Civil List Act 1697
- Parliament of England
- Long title: An Act for granting to His Majesty a further Subsidy of Tunnage and Poundage towards raiseing the Yearly Summ of Seven hundred thousand Pounds for the Service of His Majesties. Household & other Uses therein mencioned during His Majesties Life.
- Citation: 9 Will. 3. c. 23; 9 & 10 Will. 3. c. 23;
- Territorial extent: England and Wales

Dates
- Royal assent: 5 July 1698
- Commencement: 1 February 1699
- Repealed: 5 July 1825

Other legislation
- Repealed by: Customs Law Repeal Act 1825
- Relates to: Civil List Act 1714; Civil List Act 1727; Civil List Act 1760;

Status: Repealed

Text of statute as originally enacted

= Civil List Act 1697 =

Act of the Parliament of England

The Civil List Act 1697 (9 Will. 3. c. 23) was an act of the Parliament of England.
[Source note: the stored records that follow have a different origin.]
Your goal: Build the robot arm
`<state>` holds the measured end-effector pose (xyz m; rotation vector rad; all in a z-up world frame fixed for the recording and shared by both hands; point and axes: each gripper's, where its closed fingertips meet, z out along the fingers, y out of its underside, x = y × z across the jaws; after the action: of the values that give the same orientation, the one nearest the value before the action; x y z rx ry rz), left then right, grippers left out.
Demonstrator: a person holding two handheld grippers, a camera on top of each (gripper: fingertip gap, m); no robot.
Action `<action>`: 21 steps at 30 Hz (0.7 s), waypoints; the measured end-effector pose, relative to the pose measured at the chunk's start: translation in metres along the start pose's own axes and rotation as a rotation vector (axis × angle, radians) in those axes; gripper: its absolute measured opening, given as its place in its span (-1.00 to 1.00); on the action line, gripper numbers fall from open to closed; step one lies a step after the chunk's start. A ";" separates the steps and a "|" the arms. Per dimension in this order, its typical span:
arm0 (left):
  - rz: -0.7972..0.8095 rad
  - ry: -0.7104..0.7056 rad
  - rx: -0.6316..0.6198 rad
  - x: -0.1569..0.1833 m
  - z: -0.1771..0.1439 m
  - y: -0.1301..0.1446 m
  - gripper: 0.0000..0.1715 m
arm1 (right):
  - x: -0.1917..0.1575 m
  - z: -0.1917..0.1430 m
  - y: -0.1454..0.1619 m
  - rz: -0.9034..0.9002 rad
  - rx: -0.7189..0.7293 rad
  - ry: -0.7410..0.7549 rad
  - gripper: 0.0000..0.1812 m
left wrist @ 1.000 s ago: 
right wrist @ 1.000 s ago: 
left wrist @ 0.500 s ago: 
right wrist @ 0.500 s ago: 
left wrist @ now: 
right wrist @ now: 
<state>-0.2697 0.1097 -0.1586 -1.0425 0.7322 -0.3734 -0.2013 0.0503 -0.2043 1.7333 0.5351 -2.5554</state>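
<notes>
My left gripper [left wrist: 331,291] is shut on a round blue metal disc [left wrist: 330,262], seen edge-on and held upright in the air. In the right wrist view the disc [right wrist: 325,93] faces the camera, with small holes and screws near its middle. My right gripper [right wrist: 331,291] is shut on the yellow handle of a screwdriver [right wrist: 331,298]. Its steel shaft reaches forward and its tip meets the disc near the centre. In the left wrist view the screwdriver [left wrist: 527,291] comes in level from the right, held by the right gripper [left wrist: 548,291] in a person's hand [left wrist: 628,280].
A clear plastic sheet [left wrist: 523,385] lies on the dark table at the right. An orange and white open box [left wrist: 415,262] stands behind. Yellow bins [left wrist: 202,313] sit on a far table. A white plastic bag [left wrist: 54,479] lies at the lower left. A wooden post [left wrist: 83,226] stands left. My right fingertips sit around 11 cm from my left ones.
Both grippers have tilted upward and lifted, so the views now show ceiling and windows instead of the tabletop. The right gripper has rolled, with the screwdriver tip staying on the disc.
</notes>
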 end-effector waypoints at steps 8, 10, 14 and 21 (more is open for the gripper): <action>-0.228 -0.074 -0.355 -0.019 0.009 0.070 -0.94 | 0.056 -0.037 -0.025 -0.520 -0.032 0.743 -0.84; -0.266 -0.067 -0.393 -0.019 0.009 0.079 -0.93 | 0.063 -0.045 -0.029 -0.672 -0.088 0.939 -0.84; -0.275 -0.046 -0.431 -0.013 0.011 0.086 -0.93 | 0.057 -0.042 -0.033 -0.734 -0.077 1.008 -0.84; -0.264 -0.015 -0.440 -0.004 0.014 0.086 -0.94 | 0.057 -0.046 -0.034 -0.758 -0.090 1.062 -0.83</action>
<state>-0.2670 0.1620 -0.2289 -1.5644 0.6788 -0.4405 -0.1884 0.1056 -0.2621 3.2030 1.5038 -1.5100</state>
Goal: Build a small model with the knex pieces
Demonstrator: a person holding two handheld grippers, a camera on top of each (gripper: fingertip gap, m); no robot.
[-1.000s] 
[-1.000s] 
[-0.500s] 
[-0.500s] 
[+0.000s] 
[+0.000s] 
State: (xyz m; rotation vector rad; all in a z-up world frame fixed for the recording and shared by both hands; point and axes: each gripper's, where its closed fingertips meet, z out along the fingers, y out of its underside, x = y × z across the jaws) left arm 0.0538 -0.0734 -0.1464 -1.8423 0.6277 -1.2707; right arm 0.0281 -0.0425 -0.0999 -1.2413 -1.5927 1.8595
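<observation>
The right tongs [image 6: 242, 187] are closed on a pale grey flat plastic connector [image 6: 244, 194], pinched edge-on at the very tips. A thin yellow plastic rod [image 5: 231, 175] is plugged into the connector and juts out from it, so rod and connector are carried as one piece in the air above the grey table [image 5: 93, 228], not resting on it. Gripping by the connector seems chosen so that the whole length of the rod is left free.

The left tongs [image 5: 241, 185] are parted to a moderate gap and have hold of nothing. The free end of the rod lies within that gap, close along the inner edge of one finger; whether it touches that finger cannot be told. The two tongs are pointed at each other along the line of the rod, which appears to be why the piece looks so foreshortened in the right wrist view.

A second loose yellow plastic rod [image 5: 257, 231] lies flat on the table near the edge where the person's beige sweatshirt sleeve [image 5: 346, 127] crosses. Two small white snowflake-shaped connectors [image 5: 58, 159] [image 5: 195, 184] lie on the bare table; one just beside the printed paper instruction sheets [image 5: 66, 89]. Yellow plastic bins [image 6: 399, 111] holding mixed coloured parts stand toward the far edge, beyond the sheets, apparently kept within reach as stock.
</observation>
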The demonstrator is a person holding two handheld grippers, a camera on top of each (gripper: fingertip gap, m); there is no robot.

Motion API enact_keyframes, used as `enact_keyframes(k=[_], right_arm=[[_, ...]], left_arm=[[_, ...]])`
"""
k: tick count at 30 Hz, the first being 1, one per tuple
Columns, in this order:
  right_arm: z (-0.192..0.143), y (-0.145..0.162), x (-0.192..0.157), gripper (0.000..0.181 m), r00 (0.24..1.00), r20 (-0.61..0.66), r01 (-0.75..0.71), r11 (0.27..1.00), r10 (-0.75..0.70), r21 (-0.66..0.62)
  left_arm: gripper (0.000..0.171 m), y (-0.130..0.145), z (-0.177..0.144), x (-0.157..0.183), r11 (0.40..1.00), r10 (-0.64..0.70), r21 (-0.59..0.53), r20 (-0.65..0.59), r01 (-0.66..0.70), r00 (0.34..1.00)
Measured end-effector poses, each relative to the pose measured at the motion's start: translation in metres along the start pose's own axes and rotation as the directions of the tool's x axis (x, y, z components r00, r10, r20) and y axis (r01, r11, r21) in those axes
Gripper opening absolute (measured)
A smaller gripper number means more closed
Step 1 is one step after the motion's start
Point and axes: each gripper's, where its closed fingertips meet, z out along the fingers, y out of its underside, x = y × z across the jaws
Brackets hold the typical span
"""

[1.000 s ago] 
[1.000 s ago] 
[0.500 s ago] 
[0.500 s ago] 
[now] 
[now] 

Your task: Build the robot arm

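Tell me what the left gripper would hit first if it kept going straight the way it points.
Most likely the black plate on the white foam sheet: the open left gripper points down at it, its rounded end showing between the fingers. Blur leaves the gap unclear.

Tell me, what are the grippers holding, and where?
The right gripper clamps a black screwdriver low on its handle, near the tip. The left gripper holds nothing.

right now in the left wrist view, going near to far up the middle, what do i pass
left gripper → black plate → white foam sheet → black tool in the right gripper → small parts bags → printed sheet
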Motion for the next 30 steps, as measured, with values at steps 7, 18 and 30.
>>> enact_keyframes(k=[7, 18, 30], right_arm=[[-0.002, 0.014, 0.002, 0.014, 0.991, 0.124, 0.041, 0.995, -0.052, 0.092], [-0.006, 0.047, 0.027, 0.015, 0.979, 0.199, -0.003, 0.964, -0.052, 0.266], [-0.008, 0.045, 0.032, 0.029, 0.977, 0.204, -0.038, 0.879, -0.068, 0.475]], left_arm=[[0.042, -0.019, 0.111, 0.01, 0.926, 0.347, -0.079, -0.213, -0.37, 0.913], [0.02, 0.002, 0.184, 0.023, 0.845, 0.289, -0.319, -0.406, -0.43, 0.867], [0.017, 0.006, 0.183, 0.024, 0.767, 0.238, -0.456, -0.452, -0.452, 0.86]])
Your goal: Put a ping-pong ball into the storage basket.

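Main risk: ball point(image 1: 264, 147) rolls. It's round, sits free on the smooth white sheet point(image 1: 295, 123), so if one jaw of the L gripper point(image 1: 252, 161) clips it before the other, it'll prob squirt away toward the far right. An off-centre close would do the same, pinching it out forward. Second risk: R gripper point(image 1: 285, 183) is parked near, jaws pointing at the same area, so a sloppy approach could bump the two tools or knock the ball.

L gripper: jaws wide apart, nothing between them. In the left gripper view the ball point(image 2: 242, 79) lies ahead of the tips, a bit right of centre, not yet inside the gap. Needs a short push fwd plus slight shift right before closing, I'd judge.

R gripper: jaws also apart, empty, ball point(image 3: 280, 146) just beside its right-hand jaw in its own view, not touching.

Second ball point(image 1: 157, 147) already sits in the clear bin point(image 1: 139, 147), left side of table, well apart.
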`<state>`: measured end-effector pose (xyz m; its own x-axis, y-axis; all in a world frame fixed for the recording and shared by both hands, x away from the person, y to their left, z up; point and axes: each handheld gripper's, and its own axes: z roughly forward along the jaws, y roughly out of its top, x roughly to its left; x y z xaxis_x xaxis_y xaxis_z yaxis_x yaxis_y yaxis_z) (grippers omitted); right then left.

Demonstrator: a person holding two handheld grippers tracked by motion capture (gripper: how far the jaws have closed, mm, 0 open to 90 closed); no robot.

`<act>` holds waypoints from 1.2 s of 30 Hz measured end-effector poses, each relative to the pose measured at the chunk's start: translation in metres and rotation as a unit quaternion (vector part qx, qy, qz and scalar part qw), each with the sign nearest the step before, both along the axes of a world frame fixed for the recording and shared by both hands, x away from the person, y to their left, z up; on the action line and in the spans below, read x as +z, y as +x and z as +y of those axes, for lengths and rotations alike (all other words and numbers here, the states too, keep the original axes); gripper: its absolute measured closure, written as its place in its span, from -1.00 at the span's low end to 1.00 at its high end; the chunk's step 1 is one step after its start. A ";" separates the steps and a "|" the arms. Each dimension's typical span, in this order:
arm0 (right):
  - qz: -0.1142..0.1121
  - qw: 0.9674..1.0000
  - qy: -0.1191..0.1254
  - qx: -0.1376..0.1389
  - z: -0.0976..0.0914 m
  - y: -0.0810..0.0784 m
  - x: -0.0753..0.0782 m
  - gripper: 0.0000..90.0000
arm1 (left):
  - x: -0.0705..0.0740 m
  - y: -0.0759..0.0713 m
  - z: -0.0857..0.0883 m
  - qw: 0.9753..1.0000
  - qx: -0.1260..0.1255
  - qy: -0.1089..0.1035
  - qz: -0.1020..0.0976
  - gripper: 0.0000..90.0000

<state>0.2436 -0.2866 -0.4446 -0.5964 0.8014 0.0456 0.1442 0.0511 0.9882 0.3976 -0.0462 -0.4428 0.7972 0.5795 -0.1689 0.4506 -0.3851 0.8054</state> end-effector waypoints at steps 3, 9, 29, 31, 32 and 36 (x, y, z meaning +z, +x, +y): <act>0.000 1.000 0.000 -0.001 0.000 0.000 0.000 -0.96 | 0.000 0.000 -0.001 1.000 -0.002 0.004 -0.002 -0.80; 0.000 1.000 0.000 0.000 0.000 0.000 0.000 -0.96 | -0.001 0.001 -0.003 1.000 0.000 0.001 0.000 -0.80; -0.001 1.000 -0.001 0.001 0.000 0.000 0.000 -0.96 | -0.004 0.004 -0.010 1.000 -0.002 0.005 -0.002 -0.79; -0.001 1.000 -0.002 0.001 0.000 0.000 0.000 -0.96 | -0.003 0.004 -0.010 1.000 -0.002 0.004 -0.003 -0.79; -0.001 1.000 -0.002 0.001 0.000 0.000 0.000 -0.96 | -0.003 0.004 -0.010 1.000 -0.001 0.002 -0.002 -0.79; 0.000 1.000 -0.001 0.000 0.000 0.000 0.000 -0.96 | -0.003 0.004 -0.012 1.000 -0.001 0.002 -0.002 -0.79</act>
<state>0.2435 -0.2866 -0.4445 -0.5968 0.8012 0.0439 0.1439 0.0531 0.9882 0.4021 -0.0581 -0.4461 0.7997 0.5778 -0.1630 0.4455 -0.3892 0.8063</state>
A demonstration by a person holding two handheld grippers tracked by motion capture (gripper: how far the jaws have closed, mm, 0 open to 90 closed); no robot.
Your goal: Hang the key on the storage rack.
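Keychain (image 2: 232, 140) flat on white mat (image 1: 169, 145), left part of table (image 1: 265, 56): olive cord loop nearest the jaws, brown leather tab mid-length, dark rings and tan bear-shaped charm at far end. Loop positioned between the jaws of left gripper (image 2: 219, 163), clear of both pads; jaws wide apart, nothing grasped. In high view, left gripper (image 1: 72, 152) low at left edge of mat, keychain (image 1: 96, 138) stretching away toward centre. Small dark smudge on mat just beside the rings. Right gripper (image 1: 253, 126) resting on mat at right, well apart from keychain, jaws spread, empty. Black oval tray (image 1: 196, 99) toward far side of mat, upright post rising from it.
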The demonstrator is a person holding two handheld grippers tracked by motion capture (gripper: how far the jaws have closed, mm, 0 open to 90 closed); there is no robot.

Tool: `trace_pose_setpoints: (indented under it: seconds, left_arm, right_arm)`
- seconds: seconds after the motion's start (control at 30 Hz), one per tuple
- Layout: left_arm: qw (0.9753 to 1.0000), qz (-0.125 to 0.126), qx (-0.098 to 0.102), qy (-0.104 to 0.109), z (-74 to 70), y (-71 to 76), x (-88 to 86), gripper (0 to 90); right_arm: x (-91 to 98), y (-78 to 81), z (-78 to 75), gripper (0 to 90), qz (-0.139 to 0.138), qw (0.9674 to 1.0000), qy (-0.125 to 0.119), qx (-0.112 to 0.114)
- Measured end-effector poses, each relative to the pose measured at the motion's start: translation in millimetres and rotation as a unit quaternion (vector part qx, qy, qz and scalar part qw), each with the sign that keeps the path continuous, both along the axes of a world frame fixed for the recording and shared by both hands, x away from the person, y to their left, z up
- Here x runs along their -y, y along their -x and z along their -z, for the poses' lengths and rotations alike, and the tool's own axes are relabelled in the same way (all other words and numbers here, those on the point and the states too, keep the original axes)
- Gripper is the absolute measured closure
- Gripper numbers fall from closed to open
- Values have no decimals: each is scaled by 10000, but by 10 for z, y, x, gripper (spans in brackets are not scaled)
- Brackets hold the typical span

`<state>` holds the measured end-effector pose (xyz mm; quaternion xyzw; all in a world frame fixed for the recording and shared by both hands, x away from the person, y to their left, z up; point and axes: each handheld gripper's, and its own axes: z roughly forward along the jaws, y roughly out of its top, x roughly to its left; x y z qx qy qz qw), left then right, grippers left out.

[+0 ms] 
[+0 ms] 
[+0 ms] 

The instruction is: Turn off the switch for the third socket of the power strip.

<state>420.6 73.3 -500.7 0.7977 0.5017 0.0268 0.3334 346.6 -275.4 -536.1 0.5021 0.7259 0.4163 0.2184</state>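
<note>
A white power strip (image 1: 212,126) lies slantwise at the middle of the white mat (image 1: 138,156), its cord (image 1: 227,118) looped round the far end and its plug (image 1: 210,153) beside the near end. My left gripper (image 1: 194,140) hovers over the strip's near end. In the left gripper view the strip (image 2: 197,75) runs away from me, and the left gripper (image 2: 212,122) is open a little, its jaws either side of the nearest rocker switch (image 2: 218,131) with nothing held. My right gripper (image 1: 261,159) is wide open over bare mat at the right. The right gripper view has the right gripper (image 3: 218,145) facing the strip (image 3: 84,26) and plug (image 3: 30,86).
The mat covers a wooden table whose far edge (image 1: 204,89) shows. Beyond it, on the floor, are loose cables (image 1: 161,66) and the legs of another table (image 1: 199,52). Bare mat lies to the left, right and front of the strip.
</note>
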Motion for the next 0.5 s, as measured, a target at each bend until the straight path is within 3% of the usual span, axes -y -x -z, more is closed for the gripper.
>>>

This was the first act of Parliament to set the Civil List, although the custom had begun in 1689. The annual amount assigned to King William III and his household was £700,000, an amount that did not change until the beginning of the reign of George III in 1760.

== Subsequent developments ==
The whole act was repealed by the Customs Law Repeal Act 1825 (6 Geo. 4. c. 105).